In the lone star state, the warmest month on record in Houston is about to get just a little bit hotter since Houston hit 103 degrees on Wednesday at Bush Intercontinental Airport, the National Weather Service's official site, and today the temperature might even tick a bit higher. If anything, the high pressure ridge that's snuffed out rain chances and kept the Houston region sunny and warm will strengthen during the next couple of days. As a result, the weekend also looks hot, but forecasters believe the torrid conditions finally might begin to moderate next week. That's when the high should begin moving westward. One local forecaster was even quoted as indicating that “Even though this may not signal a major change in the weather pattern, it is hinting at the possibility of more daytime showers and thunderstorms associated with the sea breeze front,". It also should end the city's record streak of 100-degree days, now at 17 continuous days.
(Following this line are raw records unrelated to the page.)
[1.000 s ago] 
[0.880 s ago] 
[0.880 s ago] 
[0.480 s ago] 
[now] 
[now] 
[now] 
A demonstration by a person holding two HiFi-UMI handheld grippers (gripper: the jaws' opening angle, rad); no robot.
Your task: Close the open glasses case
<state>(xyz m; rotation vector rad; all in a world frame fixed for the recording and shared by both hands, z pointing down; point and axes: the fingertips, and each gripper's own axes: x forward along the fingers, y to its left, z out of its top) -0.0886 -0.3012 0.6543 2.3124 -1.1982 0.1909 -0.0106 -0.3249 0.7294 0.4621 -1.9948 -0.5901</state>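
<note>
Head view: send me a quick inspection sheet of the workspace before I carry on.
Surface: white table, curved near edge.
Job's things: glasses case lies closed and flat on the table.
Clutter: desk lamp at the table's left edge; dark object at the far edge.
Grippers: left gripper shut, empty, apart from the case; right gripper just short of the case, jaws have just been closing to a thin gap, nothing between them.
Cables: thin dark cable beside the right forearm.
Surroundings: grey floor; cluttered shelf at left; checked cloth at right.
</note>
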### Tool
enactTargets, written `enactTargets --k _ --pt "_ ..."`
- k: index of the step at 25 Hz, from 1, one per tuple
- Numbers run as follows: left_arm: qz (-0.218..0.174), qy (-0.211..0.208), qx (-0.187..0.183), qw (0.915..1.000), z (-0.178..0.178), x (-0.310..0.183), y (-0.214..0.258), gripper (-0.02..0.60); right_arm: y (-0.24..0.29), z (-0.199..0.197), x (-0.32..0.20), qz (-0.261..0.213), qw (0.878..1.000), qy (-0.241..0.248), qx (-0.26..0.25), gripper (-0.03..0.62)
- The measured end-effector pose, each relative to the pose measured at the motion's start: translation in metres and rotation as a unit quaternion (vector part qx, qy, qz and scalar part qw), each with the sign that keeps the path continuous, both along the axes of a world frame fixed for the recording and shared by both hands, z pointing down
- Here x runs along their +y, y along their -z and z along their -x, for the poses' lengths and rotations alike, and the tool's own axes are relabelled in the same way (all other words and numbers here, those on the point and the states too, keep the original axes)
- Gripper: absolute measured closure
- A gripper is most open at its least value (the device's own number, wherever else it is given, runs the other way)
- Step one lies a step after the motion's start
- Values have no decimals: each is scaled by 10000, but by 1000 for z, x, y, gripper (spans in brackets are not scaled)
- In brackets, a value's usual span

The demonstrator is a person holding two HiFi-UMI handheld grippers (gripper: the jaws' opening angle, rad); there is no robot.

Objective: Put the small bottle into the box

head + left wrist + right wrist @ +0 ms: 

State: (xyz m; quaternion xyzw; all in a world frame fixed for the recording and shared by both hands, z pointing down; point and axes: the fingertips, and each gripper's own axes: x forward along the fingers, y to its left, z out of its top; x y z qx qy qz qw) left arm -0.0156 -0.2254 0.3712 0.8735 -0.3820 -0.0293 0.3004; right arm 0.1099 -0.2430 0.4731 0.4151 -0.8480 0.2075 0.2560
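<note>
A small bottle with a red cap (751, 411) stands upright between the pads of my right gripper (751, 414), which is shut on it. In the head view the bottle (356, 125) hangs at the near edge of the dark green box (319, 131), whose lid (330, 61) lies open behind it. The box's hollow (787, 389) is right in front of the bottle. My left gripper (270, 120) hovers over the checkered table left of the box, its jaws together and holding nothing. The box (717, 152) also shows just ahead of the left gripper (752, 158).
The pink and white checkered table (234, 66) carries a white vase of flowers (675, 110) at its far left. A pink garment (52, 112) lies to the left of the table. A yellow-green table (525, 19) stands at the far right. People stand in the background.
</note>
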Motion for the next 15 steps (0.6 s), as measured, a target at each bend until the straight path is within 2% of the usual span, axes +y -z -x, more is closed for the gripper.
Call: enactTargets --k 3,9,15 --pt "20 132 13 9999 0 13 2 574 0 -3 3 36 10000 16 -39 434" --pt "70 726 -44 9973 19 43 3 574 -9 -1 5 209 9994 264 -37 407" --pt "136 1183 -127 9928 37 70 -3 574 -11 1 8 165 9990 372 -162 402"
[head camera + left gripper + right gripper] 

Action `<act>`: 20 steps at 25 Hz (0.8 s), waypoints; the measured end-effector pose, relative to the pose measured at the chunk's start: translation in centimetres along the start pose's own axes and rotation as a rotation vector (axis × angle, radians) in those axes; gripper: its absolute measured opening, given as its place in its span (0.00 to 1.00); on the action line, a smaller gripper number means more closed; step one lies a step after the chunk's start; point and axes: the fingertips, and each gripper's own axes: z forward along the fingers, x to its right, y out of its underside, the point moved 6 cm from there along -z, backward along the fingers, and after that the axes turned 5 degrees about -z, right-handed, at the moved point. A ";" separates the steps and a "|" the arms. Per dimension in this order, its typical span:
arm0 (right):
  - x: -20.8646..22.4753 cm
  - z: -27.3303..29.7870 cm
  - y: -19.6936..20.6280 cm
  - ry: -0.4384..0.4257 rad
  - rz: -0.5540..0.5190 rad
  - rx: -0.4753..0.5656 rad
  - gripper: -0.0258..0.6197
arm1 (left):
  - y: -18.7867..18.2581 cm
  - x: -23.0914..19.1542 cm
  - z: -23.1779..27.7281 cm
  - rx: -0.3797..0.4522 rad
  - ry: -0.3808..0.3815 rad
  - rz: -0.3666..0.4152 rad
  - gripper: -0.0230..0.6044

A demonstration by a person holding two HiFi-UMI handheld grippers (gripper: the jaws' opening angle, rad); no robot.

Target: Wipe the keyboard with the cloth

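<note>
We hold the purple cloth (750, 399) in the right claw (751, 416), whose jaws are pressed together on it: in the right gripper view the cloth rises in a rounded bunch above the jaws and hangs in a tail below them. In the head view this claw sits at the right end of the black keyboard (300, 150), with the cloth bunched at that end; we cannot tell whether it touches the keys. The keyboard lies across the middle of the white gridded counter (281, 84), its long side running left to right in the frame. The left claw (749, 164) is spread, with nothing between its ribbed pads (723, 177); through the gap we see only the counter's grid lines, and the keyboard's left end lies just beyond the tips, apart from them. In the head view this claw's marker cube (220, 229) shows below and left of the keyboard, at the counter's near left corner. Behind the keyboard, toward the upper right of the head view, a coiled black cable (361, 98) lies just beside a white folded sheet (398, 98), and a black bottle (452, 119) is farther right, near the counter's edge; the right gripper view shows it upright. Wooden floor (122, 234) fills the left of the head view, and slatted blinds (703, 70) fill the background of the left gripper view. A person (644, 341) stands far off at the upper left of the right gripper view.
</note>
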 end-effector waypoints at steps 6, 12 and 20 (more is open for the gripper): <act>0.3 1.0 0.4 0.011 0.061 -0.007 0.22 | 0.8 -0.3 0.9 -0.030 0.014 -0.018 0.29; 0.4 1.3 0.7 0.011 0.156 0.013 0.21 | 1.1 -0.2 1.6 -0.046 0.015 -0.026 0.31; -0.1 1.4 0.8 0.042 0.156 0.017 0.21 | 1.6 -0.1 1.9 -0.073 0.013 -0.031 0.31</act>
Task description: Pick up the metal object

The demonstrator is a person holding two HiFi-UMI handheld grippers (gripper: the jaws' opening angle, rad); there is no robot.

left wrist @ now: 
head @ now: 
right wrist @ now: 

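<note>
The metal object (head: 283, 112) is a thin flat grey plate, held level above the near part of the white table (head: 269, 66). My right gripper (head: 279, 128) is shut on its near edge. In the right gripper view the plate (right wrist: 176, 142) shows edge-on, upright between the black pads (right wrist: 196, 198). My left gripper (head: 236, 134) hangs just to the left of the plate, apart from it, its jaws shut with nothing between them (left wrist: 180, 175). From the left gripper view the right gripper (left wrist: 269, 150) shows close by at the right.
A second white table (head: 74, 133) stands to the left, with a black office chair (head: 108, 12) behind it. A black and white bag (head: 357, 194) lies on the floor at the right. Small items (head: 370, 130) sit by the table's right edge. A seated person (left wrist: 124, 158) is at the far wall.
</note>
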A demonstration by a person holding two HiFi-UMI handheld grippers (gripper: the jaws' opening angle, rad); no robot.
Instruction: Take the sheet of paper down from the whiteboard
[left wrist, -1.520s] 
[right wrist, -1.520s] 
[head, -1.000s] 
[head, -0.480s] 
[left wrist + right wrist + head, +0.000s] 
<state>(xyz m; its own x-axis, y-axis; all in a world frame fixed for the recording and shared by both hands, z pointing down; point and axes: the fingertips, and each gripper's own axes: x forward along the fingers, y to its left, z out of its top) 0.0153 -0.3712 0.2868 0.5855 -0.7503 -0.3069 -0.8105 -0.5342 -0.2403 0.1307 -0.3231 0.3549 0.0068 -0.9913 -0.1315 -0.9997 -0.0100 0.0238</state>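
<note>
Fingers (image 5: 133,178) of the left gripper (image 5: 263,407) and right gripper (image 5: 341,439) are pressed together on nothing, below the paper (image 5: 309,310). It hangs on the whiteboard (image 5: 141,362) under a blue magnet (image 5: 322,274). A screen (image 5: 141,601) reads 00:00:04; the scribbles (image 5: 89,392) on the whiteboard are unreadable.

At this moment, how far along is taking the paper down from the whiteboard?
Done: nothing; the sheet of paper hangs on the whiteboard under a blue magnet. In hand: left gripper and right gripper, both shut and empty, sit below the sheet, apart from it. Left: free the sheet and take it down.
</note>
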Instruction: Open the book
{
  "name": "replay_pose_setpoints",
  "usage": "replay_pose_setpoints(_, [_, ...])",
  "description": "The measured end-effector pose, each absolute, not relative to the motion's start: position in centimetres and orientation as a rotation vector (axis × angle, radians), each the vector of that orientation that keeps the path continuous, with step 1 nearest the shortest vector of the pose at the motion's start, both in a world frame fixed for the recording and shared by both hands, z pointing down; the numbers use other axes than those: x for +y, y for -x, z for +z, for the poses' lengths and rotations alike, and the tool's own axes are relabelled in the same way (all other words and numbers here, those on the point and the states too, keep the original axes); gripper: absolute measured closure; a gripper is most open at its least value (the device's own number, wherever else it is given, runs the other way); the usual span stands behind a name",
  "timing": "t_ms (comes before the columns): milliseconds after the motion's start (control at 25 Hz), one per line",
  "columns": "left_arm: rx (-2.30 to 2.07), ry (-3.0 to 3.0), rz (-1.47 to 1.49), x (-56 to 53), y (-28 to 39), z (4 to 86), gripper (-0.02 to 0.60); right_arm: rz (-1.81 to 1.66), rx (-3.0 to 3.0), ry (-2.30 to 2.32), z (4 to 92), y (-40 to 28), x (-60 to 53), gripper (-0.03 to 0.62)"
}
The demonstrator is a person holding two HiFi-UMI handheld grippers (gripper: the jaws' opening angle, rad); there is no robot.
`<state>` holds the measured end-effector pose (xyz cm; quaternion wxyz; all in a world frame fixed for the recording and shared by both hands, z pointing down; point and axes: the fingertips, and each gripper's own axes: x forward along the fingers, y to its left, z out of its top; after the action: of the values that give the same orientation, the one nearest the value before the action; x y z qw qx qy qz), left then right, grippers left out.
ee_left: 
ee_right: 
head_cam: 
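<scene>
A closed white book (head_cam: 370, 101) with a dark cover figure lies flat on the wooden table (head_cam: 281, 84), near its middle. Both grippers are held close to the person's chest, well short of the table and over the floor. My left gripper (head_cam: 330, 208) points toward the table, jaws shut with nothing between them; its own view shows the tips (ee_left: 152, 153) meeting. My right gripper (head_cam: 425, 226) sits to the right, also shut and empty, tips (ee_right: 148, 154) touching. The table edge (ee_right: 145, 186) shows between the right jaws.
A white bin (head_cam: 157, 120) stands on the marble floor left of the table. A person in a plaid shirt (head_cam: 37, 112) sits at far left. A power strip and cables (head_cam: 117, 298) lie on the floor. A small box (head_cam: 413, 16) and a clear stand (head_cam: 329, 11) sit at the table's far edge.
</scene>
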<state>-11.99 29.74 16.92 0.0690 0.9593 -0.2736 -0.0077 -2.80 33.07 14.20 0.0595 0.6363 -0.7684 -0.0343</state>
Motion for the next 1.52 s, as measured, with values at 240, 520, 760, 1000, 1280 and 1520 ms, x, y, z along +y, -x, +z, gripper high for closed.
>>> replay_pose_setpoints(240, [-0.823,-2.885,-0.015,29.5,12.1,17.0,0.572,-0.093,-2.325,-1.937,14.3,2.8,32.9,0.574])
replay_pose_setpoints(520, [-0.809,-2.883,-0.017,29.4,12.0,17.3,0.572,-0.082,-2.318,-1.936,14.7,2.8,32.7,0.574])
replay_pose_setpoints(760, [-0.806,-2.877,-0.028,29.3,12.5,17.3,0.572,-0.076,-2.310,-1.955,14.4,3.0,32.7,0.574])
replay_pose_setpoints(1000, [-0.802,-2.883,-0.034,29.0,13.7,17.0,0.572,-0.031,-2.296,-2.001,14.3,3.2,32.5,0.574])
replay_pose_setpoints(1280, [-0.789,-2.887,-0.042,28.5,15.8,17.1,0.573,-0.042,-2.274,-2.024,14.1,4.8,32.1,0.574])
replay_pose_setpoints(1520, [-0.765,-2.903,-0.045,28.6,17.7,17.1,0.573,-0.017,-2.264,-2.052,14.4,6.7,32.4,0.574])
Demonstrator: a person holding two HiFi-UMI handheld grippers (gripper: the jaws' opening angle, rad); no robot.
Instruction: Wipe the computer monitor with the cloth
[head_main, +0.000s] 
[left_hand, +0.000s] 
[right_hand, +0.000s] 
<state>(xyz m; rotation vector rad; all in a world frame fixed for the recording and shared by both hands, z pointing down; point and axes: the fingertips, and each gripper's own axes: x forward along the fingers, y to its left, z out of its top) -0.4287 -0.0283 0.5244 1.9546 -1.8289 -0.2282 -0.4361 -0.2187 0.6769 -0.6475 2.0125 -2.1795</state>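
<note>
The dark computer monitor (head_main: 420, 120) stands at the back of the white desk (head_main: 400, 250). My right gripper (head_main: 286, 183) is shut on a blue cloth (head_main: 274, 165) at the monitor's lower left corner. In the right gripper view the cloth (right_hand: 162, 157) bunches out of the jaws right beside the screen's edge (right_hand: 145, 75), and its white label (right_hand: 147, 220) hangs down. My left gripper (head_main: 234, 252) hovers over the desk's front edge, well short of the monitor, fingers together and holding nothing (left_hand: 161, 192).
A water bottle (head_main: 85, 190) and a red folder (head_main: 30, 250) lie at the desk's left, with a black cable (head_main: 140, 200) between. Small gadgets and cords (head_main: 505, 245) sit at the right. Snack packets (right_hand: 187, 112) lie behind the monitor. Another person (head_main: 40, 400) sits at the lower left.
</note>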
As we do on every Thursday, we’ll discuss the storage levels on the rest of the commentary. U.S. natural gas inventories are expected to have climbed by 49 billion cubic feet last week, a Reuter’s poll of industry traders and analysts showed on Wednesday. There were 21 participants in the Reuters poll, with injection estimates ranging from 43 bcf to 61 bcf. Storage rose an adjusted 28 bcf for the same week last year. The five-year average build for that week is 43 bcf.
In last week's report, for the week ended Aug. 5, overall storage climbed 25 bcf to 2.783 trillion cubic feet, well below the Reuters estimate of 37 bcf, the year-ago gain of 36 bcf and the five-year average increase for that week of 37 bcf. The build widened the inventory shortfall relative to last year for the first time in eight weeks, raising the total by 11 bcf to 197 bcf, or 7 percent. It also increased the gap to the five-year average by 12 bcf to 80 bcf, or 3 percent. While the gap versus a year earlier is still big, most traders expect it to shrink as late summer weather turns milder and slows demand. The gap peaked this year at 275 on June 10. A build this morning at the Reuters estimate would trim the shortfall relative to last year by 21 bcf to 176 bcf, or 5.9 percent, and reduce the deficit to the five-year average by 6 bcf to 74 bcf, or 2.5 percent.
In the past four reports, total stocks rose 172 bcf, or 43 bcf per week, versus a 151 bcf adjusted build for the same one-month period last year and a 200-bcf five-year average gain for that period. If weekly stock builds through October match the five-year average pace, inventories will begin next heating season with 3.523 tcf, 8.3 percent below last November's record high of 3.84 tcf and 2.2 percent below average for that time of year. To get inventories above last year's high by Nov. 1, weekly injections must average 82 bcf for the remaining 13 weeks of the stock building season, well above the five-year average of 57 bcf for that period.